PARIS — Rocked by a string of Islamist terror attacks capped by a deadly rampage in the heart of Paris in late 2015, French President Emmanuel Macron’s administration this week set out tough new measures to crack down on Islamic radicalization in schools, prisons and online.
But hopes here that the new policies will work aren’t high — it’s the third such plan French officials have floated just in the past four years.
Amid fears that French-born recruits to Islamic State may be making their way home after the terror group’s battlefield defeats, the state’s multiple plans are seen as symbolic of France’s struggles to deal with the largest Muslim population in Western Europe and to assimilate disaffected young Muslims into French society and culture. Since the first anti-radicalization plan was floated in 2014, militants have been blamed for the deaths of some 240 people in attacks in Paris, Nice and elsewhere.
This time, the authors insist, will be different.
“The new plan is much better because it addresses prevention,” said Nathalie Goulet, a senator with the Centrist Union center-right parliamentary group. “Previous measures mostly focused on criminal regulation, which didn’t solve the problem.”
Without providing details on costs, the government will invest in training teachers to detect the early signs of radicalization among students and debunk conspiracy theories and fake news spread through social media, said Prime Minister Edouard Philippe in Lille, a city in northern France, when he announced the new policies on February 23.
“No one has a magic formula for ’de-radicalization’ like you might de-install dangerous software,” he said. “But in France and elsewhere there are good approaches to prevention and disengagement.”
Conspiracies and false information are especially causing concern for Mr. Macron’s centrist government.
Up to 30 percent of French youth between the ages of 18 and 24 don’t believe that Islamist terrorists were responsible for the attack against satirical magazine Charlie Hebdo in January 2015 in Paris, according a study published in January by the Fondation Jean-Jaures and Conspiracy Watch.

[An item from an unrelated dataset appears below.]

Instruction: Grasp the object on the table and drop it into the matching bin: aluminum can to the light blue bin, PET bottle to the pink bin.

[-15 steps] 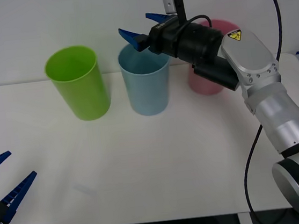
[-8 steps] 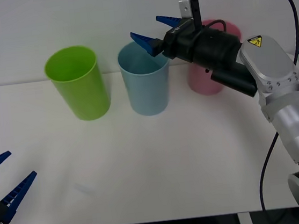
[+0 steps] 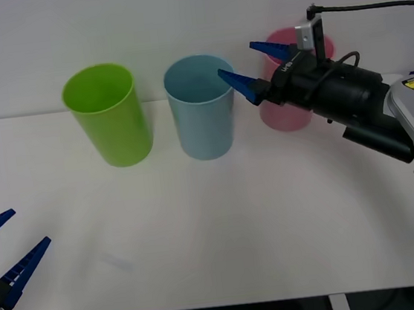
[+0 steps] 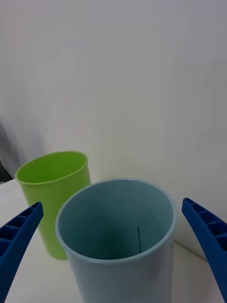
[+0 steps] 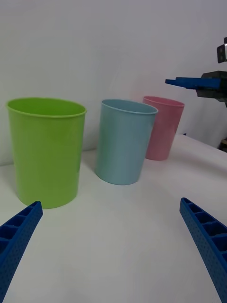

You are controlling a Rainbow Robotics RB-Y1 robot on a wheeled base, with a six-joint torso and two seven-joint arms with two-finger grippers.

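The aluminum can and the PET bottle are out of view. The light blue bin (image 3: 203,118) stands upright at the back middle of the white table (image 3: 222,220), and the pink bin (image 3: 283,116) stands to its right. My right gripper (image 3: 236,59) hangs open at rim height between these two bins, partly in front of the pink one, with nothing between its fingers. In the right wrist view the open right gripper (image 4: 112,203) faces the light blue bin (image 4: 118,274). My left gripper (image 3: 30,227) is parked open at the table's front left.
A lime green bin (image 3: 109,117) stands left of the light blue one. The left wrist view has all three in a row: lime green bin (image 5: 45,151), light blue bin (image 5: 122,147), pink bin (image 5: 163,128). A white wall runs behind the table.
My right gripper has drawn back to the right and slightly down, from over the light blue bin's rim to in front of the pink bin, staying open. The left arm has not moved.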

Twelve magazine staffers died in the attack.
The new measures will also introduce tighter regulations for private and religious schools, including Islamic schools whose number has grown rapidly in the last few years.
“While the state has to guarantee to parents the freedom to choose their children’s education, it is absolutely essential that we understand that certain private schools, where there is literally very little control, have caused great damage by teaching an ideology that is in total contradiction with the values of the French Republic,” said Simone Rodan Benzaquen, director of the American Jewish Committee in France. “Once these kids are ’radicalized,’ it is very difficult to reverse the damage.”
Prison focus
Though traditionally a Catholic country, France is a nonreligious republic where citizens are theoretically equal before the law regardless of their national origin, race or faith. An estimated 5.7 million Muslims live in the country, according to the Pew Research Center, although the strictly secular French census does not ask respondents about their religion, race or ethnicity.
For the first time, the government is also taking new steps to reform prisons that have become hotbeds of Islamist radicalization. Radicalized inmates were previously dispersed among other prisoners. Now they will be housed in separate, sealed-off areas to prevent the exchange of radical ideas.
French prisons currently hold 512 people charged with acts of terrorism, as well as over 1,100 inmates who have been identified as radicalized.
Cherif Kouachi, one of the gunmen who attacked Charlie Hebdo, and Ahmed Coulibaly, who killed four people at a Jewish supermarket four days after the Charlie Hebdo attack, first were exposed to radical Islamist ideas while serving sentences in French prisons, authorities say.
Inspired by similar initiatives in Denmark, French officials are also setting up three centers to screen jihadists and help reintegrate other French citizens who are coming back from ex-war zones in Syria and Iraq. According the U.S.-based Soufan Center, a think tank, more than 250 of the nearly 2,000 French nationals who went to the Middle East for fight for the Islamic State have made their way home, the third highest total of returnees in Europe behind Britain and Germany.
In addition, further investments are being slated for the psychological care of former fighters’ children. According to government data, 68 children, most below the age of 13, have returned from former Islamic State-controlled areas. Another 500 are estimated to be still in the Middle East.
The latest measures mark a U-turn from previous security plans, which critics said lacked comprehensive strategies and failed to deal with the causes of radicalization.
The country’s first and only de-radicalization center was shut down in 2017 after less than a year because it failed to attract volunteer participants. The center cost around $3 million.
Another de-radicalization program that had been outsourced to a non-governmental organization ended in failure when the group’s former president received a suspended sentence for embezzlement of public funds.
The renewed anti-radicalization drive comes as Mr. Macron has proposed hardening France’s immigration and asylum system.
Mr. Macron’s legislation, which lawmakers will debate in the spring, aims to speed up the process for asylum requests, double to 90 days the time a person without papers can be kept in holding centers and criminalize illegal border crossings.